# Curiousily

## Data Imputation using Autoencoders | What to do when data is missing? (Part II)

Data Imputation, Neural Networks, Autoencoders, Python4 min read

Share

Mushrooms, anyone? What if you have lots of data on mushrooms, yet some of it is missing? One important question you might want to answer is whether or not a particular specimen is edible or poisonous. Of course, your understanding of what a poisonous mushroom is might be quite different (hi to all from Netherlands), but I digress.

The dataset of interest will be (you guessed it) all about mushrooms. It describes physical characteristics of 8124 mushroom instances. The number of variables is 23, all of which are categorical.
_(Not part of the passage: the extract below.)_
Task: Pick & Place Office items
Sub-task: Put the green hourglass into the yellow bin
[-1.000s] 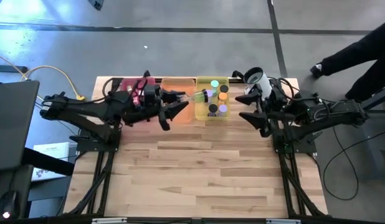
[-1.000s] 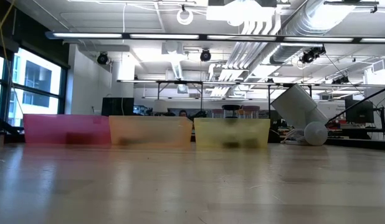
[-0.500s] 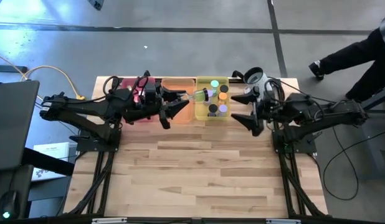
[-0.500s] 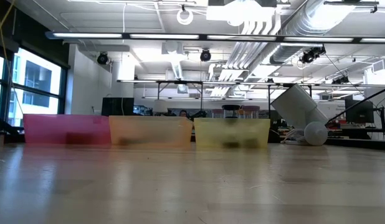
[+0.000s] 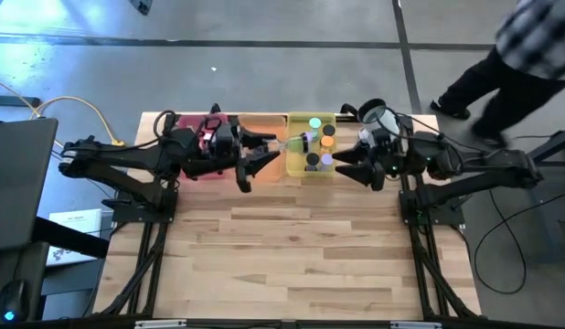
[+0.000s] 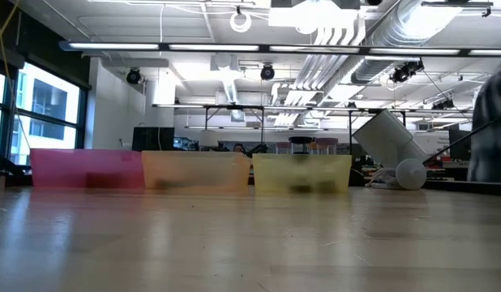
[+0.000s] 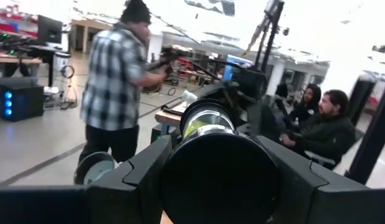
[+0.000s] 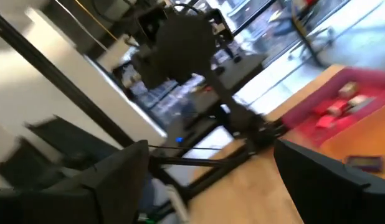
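On the left of the wooden tabletop (image 5: pixel 292 247), the left gripper (image 5: pixel 257 157) holds a black-ended cylinder with a green-and-silver body (image 7: pixel 208 155) between closed fingers, as it did a second ago; it hangs over the translucent orange tray (image 5: pixel 261 122), the cylinder pointing toward the translucent yellow tray (image 5: pixel 296 172). That piece looks ready to be dropped. The translucent pink tray (image 5: pixel 177 121) carries small red pieces, mostly hidden under the arm. In the yellow tray lie short green, orange, purple and black cylinders (image 5: pixel 321 146).

The right gripper (image 5: pixel 348 164), fingers spread and empty, has moved leftward over the last second and is now just beside the yellow tray's right wall, perhaps to help with sorting. Behind it the white rounded device with a black top (image 5: pixel 372 115) is partly covered. A person in a plaid shirt (image 5: pixel 538 41) has stepped closer, cut off by the frame.

The low view shows no arms, and the trays' contents there are only dim smudges.
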`<act>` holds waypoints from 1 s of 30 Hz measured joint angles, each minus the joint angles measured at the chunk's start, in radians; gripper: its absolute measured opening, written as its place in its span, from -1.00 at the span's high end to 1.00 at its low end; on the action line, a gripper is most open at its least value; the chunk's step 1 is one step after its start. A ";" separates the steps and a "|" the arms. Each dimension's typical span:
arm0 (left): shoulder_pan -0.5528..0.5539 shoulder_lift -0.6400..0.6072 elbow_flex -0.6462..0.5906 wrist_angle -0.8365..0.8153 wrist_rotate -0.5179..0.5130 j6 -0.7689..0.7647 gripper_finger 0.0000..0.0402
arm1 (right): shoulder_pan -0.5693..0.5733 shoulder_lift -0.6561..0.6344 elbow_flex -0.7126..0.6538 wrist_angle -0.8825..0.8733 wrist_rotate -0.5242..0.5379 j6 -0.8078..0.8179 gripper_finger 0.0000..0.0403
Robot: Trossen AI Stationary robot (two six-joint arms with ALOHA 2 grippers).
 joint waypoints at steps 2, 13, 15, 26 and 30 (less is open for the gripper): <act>0.000 0.008 0.000 -0.002 0.013 0.009 0.00 | -0.034 0.011 0.000 0.028 -0.061 0.065 -0.66; -0.001 0.074 0.000 0.007 0.094 -0.017 0.00 | -0.130 0.132 0.000 0.199 -0.190 0.152 -0.66; -0.001 0.074 0.000 0.012 0.096 -0.018 0.00 | -0.138 0.151 0.000 0.241 -0.211 0.152 -0.65; 0.004 0.074 0.000 0.006 0.087 -0.018 0.00 | -0.189 0.246 0.000 0.430 -0.383 0.223 -0.64; 0.016 0.080 0.000 0.002 0.085 -0.018 0.00 | -0.205 0.277 0.000 0.502 -0.426 0.247 -0.64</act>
More information about the dataset can be found here.

# 1. Autoencoders

Strangely enough, an autoencoder is a model that given input data tries to predict it. It is used for unsupervised learning (That might not be entirely correct). Puzzling? First time I heard the concept I thought it must be a misunderstanding on my part. It wasn’t.
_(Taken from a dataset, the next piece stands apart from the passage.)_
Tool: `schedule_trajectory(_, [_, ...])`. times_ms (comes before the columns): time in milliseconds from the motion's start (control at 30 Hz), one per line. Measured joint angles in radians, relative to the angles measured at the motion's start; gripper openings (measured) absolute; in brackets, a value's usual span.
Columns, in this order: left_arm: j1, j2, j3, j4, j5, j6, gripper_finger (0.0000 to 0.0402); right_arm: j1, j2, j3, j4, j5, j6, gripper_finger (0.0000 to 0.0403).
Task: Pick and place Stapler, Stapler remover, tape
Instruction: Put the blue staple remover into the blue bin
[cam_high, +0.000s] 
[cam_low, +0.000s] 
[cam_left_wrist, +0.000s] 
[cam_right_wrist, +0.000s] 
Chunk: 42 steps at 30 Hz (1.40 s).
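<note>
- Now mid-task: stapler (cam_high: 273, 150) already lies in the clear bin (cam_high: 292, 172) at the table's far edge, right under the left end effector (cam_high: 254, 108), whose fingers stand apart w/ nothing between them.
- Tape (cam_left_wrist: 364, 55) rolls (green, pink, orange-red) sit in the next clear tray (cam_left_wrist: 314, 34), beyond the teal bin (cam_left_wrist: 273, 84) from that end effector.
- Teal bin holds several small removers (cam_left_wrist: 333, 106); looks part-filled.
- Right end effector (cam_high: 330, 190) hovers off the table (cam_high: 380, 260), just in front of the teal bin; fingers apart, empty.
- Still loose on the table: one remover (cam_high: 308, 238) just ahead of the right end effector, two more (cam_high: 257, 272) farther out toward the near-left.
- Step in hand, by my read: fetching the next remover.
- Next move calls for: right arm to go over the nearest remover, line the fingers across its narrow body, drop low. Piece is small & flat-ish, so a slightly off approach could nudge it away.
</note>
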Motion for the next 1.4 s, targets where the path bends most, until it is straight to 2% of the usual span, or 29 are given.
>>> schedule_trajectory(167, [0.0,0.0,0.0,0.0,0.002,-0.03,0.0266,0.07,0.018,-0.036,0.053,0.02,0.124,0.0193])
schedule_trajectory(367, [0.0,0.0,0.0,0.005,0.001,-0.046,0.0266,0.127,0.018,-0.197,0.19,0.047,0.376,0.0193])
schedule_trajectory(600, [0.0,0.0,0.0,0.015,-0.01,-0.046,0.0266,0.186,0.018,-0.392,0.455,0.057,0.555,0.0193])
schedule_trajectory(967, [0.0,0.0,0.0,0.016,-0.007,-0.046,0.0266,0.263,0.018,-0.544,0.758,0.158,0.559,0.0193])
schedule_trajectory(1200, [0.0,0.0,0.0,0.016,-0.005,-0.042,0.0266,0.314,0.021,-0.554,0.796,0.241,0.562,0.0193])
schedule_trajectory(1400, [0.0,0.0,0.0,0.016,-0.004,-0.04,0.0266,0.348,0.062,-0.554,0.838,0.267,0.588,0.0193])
More specifically, let’s take a look at Autoencoder Neural Networks. This autoencoder tries to learn to approximate the following identity function:

$\textstyle f_{W,b}(x) \approx x$

While trying to do just that might sound trivial at first, it is important to note that we want to learn a compressed representation of the data, thus find structure. This can be done by limiting the number of hidden units in the model. Those kind of autoencoders are called undercomplete.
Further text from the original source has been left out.